The world of object-oriented programming introduces another layer of subtlety. In a language with dynamic dispatch, the expression x + y might not be a simple addition. It could be a method call, like x.plus(y), where the actual method executed depends on the dynamic type of the object x. Now, imagine we compute t := x + y when x is of type A. Then, on one path, we change x to be an object of type B, even if its numeric value is preserved. When we later encounter u := x + y, is the expression available? A classical analysis says no, for two profound reasons. First, syntactically, there was an assignment to x, which kills any expression containing it. Second, and more deeply, the expression x + y might now mean something completely different—it might invoke B.plus(y) instead of A.plus(y). The analysis must conservatively assume the computation is not the same, and thus not available. This shows how the analysis must respect the rich semantics of the programming language itself.

The Final Frontier: Concurrency

Our journey has, until now, taken place in a sequential world, where instructions follow one another in a predictable line. The ultimate test of any program analysis is whether it can survive contact with the chaotic, interleaved world of concurrent execution.

Imagine two threads. Thread 1 computes sum(x, y), then releases the locks protecting variables x and y. It does some other work, then re-acquires the locks and computes sum(x, y) again. Can it reuse the first result? In a sequential world, yes. But in a concurrent world, that interval when the locks were released is a window of opportunity. Thread 2 might have swooped in, acquired the locks, and modified x or y.

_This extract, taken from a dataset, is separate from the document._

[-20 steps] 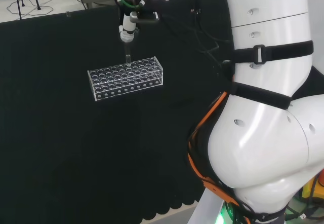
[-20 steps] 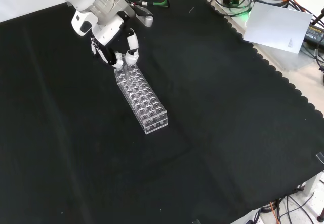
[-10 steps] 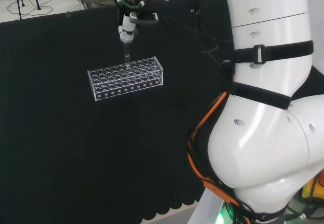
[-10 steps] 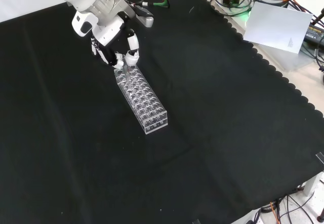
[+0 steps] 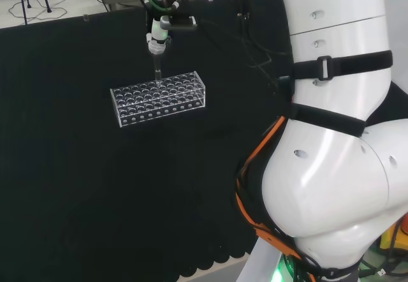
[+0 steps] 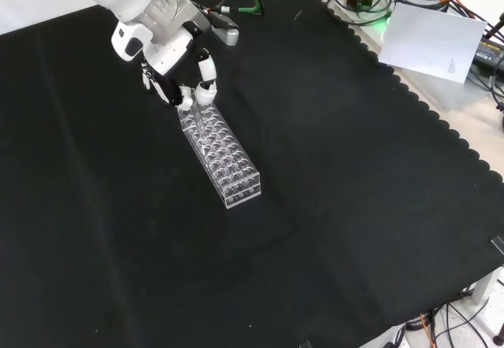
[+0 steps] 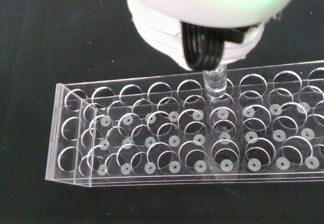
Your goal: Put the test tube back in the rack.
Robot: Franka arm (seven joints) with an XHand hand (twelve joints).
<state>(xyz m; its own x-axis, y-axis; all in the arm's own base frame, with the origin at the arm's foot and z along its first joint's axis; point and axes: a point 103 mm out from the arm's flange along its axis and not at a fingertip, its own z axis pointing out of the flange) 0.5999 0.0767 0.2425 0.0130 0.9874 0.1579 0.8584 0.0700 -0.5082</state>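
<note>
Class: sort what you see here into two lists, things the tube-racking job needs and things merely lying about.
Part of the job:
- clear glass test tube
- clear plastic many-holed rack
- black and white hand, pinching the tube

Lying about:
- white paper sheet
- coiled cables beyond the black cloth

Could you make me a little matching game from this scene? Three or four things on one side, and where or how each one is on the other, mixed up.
Things:
1. test tube
2. rack
3. hand
4. white sheet

Places or states:
A. lies past the cloth's scalloped edge, front view's upper right
B. clear, standing on the black cloth, many round holes
C. upright, lower end at the rack's holes
D. above the rack's end, fingers pinching something

Pairs: 1-C, 2-B, 3-D, 4-A
</note>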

To reason about this, the analysis must be elevated, connecting with the theory of concurrency and memory models. It must understand the "happens-before" relationship. The act of Thread 1 releasing a lock and Thread 2 later acquiring that same lock establishes a flow of time. It ensures that everything Thread 1 did before the release is visible to Thread 2, and everything Thread 2 does before its corresponding release is visible to Thread 1 when it re-acquires the lock.

Therefore, in an execution where Thread 2 modifies x between Thread 1's release and re-acquire, that modification happens-before Thread 1's second computation. For the purposes of our analysis, this is no different from a modification in the same thread. The availability of sum(x, y) is killed. Because such an execution is possible, the compiler must conclude that the expression is not available. To do otherwise would be to risk a catastrophic bug based on stale data.

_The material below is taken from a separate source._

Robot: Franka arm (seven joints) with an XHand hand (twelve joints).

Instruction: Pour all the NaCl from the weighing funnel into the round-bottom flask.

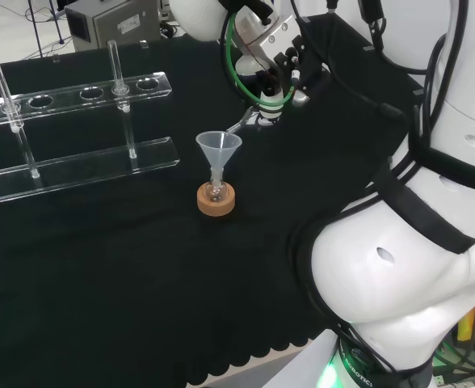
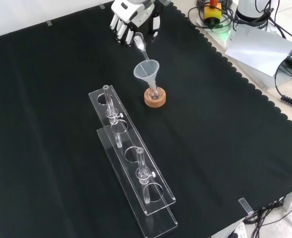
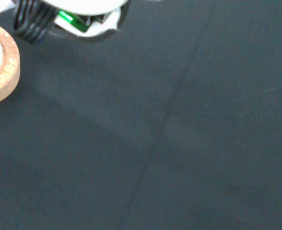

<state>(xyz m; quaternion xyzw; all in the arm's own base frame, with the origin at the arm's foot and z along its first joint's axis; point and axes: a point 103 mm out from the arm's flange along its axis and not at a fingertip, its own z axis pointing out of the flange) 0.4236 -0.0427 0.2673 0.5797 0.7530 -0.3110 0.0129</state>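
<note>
the hand (image 2: 132,20) is up at twelve o'clock in the front view, fingers curled round the weighing funnel (image 2: 140,43), whose narrow spout tips down toward five o'clock. the spout's tip hangs just over the rim of the clear plastic funnel (image 2: 146,70), near it, though i cannot tell if they touch. that funnel stands upright in the neck of the small round-bottom flask (image 2: 154,92), which sits in its cork ring (image 2: 155,98). in the head view the hand (image 1: 279,77) is at about two o'clock from the funnel mouth, holding the weighing funnel (image 1: 248,120) by its far end.

handling, as i judge it: the weighing funnel looks thin, light and stiff, probably slick and breakable, so the wide end is the place to hold it, leaving the spout free to aim. the flask is small and top-heavy with a funnel stuck in it; a nudge on that rim could tip the lot off the cork. whether salt is flowing, i cannot tell.

the clear tube rack (image 2: 131,168) lies well apart at seven o'clock. the wrist view catches the cork ring at its edge over the black cloth (image 3: 179,143).
</note>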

Here, at the intersection of compiler theory and parallel systems, we see the true power and unity of our simple idea. The meticulous bookkeeping of GEN and KILL sets, which started as a way to avoid re-calculating a * b, has become a tool for reasoning about the very flow of information and causality in a complex, multi-threaded universe. It is a testament to the fact that in science and engineering, the most beautiful ideas are often those that are not only simple, but also surprisingly, profoundly, and universally applicable.